Data shown:
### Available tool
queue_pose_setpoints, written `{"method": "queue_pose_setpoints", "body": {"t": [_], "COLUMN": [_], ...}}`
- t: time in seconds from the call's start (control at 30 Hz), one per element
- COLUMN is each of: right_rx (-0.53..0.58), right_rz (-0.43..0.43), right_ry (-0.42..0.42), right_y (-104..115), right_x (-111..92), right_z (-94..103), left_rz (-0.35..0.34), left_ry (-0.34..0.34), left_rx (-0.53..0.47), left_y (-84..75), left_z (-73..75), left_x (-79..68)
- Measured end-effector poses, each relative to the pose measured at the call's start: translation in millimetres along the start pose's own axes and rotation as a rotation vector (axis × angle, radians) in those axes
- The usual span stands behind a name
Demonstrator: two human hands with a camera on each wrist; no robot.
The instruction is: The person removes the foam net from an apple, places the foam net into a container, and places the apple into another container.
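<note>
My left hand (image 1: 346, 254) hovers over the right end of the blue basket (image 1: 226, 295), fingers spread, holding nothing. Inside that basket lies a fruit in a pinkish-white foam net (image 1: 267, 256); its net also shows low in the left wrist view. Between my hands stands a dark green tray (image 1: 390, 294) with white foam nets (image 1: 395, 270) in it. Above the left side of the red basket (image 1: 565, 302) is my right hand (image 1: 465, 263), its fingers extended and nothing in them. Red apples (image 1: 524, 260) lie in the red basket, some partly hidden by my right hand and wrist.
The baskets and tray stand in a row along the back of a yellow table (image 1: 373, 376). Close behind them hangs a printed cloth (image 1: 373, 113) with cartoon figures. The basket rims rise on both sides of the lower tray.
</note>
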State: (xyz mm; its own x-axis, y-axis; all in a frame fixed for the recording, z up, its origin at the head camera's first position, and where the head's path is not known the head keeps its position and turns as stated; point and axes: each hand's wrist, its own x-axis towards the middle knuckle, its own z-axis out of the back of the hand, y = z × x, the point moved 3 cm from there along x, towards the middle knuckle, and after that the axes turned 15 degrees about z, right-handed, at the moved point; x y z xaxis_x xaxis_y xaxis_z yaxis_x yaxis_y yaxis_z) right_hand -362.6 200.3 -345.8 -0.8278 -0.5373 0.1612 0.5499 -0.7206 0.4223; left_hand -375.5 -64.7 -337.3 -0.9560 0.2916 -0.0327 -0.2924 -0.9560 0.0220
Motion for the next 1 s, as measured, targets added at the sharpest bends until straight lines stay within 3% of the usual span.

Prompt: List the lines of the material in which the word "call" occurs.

Answer below:
- t: time in seconds from the call's start (control at 30 Hz), one per element
- Measured end-effector poses, each relative to the pose measured at the call's start: translation in millimetres along the start pose's own axes and rotation as a rotation vector (axis × angle, radians) in those axes

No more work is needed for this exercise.